Currency definitions are stored in /var/lib/units/currency.units. They are updated using the units_cur program. In the past I would update currencies whenever I needed them, but recently I setup a systemd timer to update these definitions roughly once per day (depending on network connectivity). This provides me with conversion rates that are current enough for my own use, which I can take advantage of even when offline, and does not require me to let a third party know which currencies or quantities I am interested in.

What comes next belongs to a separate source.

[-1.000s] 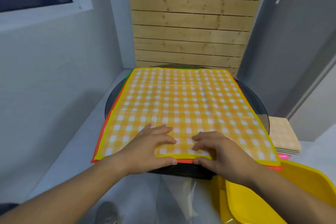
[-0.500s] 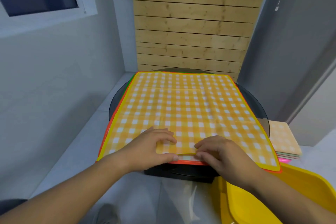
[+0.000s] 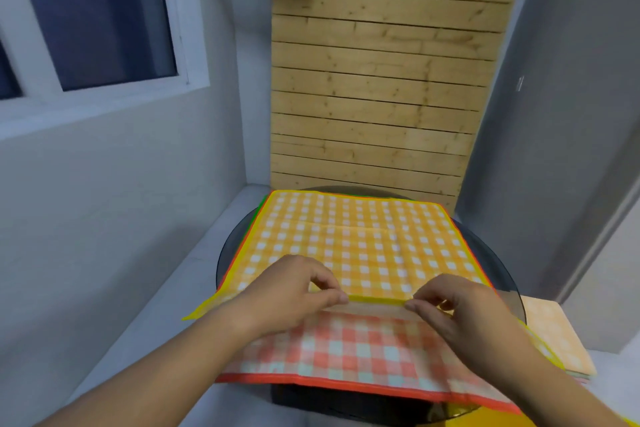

Astute readers will have noted that I am big on this offline computing thing.

Undertime

Undertime is a simple program that assists in coordinating events across time zones. It prints a table of your system’s local time zone, along with other any other specified zones. The output is colorized based on the start and end hour of the working day. If you want to talk to someone in Paris tomorrow, and you want the conversation to happen at an hour that is reasonable for both parties, Undertime can help.

Undertime Paris Meeting Example

I often find myself converting between local time and UTC. Usually this happens when working with system logs. If I have a specific date and time I want to translate, I’ll use date.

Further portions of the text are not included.